Williams, more of a hardboiled Dylan-ite, takes the rage and spite of the lyrics and goes to town. When she sings, "You ain't worth the blood that runs through your veins," you can almost feel the withering heat of her glare. And, like Dylan, she puts raw feeling into the delivery of the words, making them bristle and growl. (A reviewer for the Santa Barbara Independent called her performance of the song here "a climax of purposeful protest.")

As for the other members of the band — Bill Frisell on guitar, Greg Leisz on pedal steel, Reuben Rogers on bass and Eric Harland on drums — they keep the song grounded but light on its feet.
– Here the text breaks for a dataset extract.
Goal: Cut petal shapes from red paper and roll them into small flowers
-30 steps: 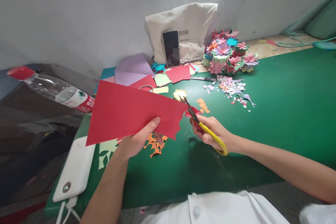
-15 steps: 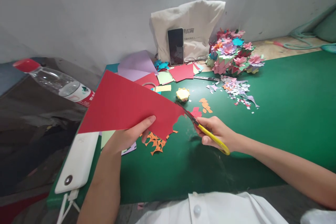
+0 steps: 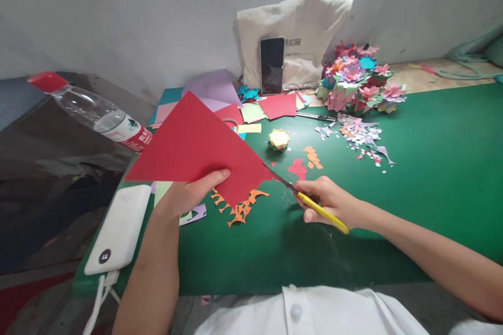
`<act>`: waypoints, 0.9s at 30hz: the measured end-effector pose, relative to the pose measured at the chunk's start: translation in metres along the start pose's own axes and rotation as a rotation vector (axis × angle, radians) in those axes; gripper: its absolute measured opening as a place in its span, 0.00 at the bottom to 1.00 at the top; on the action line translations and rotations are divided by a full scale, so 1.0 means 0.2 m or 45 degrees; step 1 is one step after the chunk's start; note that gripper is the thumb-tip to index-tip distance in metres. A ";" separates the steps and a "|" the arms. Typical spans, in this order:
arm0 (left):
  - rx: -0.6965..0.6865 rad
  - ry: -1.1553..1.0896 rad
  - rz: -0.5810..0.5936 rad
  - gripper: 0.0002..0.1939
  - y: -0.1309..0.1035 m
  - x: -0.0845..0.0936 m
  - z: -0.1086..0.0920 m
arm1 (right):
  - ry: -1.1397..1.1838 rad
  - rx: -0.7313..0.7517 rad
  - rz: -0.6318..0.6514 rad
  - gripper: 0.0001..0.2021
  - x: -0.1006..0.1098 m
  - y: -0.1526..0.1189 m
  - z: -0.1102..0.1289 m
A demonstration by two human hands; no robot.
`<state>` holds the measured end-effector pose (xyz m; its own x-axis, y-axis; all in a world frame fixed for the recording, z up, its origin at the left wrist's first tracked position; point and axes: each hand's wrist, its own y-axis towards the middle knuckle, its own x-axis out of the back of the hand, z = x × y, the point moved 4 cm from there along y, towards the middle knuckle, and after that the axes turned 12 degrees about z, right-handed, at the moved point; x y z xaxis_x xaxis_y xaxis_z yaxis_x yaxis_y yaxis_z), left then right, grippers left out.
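My left hand (image 3: pixel 196 191) pinches a sheet of red paper (image 3: pixel 192 141) by its lower edge, thumb on top. The sheet's right edge is cut in scallops. In my right hand (image 3: pixel 326 199) are scissors with yellow handles (image 3: pixel 324 213), their dark blades meeting the paper's right corner. Below that corner lie small red paper pieces (image 3: pixel 297 168), beside orange petal-shaped pieces (image 3: pixel 313 157). Orange offcuts (image 3: pixel 240 213) sit partly under the sheet. A small yellow folded-paper piece (image 3: pixel 279 139) stands behind the blades.
A clear bottle with a red cap (image 3: pixel 94 115) leans at the left, near a white power bank (image 3: pixel 120 227) with cables. At the back are a phone (image 3: pixel 272 65), a cloth bag (image 3: pixel 314 21), paper flowers (image 3: pixel 357 81), a utility knife (image 3: pixel 316 115) and paper scraps (image 3: pixel 359 133).
The red sheet has turned and shifted in my left hand, its top corner moving right. A tiny red scrap now shows on the table near the blades. The view has shifted slightly.
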<state>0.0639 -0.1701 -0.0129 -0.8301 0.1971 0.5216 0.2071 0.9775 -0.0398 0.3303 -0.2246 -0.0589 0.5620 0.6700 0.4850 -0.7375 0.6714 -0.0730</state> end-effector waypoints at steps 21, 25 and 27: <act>0.146 -0.006 0.028 0.09 -0.01 -0.01 -0.06 | 0.011 -0.118 0.158 0.24 -0.03 -0.01 0.00; 0.119 0.009 0.063 0.08 0.01 0.00 -0.04 | 0.036 -0.145 0.181 0.24 -0.03 -0.01 0.00; 0.092 0.016 0.085 0.09 0.02 0.00 -0.03 | 0.062 -0.158 0.189 0.24 -0.04 -0.01 0.00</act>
<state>0.0679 -0.1662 -0.0071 -0.8088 0.2617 0.5266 0.2236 0.9651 -0.1361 0.3267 -0.2309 -0.0622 0.4698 0.7771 0.4187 -0.7636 0.5957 -0.2488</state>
Frisell, who has had "Masters Of War" in his own repertory for years, turns his peekaboo chords and arpeggios into a running commentary, while Harland finds room to buckle and thrash.

Just as there's a clear message in the song, about the cynical profit motive of the military-industrial complex, there's some obvious intentionality behind the timing of this track's release. Williams and Lloyd see fit to let Dylan's words do the talking — up to the bitter end, which has the narrator standing and gloating over a metaphorical grave. As Dylan put it in a conversation with Nat Hentoff, for the liner notes of The Freewheelin' Bob Dylan: "I don't sing songs which hope people will die, but I couldn't help it with this one."


"Masters Of War" is available now via Blue Note.